Rudolf G. Wunderlich passed away peacefully on September 22, 2004 in Fountain Valley, California after a long illness. Born in Tarrytown, NY in 1920, Rudy graduated from Hackley School in Tarrytown, and then proceeded into the family art business. As president of Kennedy Galleries, which was founded by his grandfather Hermann Wunderlich in 1874, Rudolf Wunderlich was a leading art dealer in American art for over 50 years.
During the 1950’s he transformed Kennedy Galleries from a leading print gallery to the premier dealer in American art. He wrote and published the Kennedy Quarterly, and advised many of the foremost collectors of his day including Thomas Gilcrease, the Hochshield family, Jack Warner, Philip Anschutz, the Rockefeller family, Ross Perot and helped Jacqueline Kennedy as she set up the White House Collection.

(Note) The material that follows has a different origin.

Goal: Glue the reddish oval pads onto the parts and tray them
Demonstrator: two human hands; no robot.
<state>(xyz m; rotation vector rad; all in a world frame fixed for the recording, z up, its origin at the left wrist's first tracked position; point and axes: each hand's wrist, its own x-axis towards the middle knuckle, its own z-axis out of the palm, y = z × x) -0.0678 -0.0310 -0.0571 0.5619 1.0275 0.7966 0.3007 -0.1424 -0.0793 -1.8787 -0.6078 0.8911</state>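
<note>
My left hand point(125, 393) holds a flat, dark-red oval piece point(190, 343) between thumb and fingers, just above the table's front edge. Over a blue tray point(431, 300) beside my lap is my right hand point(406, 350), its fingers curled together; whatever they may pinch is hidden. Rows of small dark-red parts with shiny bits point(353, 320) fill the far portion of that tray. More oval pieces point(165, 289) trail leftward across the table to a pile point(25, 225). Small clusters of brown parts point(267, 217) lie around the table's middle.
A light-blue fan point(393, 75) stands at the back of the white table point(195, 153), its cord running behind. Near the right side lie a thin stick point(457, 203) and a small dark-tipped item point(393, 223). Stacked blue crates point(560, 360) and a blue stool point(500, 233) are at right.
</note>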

He was a leading authority on Western Americana – the art of Frederic Remington, Charles M. Russell and other artists who portrayed the early Western frontier. In this capacity he advised, and appraised virtually every major public and private collection in the field including the Amon Carter Museum, The Cowboy Hall of Fame, The Buffalo Bill Museum, The Sid Richardson Collection, and the R. W. Norton Museum. Other institutions in which he was instrumentally involved included the Adirondack Museum and the New York Historical Society, to name a few. He was best identified with the sculpture of Frederic Remington and became the leading expert on Remington bronzes, sorting out the reproductions and fakes from the original castings.
At Kennedy Galleries he established the reputations of Harry Jackson, the western sculptor, and launched the career of John Stobart, the leading marine painter in America. He was also an expert in nineteenth century American prints, twentieth century American fine prints – from Whistler to Hopper, and continued the family tradition of dealing in Old Master prints. He was an original member of the Art Dealers Assoc. of America, one of the inaugural exhibitors at the Winter Antiques Show, and was on the original Art Advisory Panel of the IRS. In 1985, he moved to Chicago and became president of Mongerson-Wunderlich Galleries until his retirement in 1998.
On a more personal level, Rudy Wunderlich was a collector of nineteenth century American stamps, and formed one of the foremost collections of proofs, essays. His collections were exhibited widely, and won numerous prizes, including gold awards at Sipex (1966), Interphil (1976), Capex (1979), Tokyo (1981) and the Grand Award at Aripex (1982). He served on the board of the Philatelic Foundation. His wife, Susan, and his sister Roberta Chamberlain survive him. His children, Gerold, Theodore and John, his stepchildren, Tyler Mongerson, Tina Smith, and Lindsey Jackson, nine grandchildren, and two great grandchildren also survive him.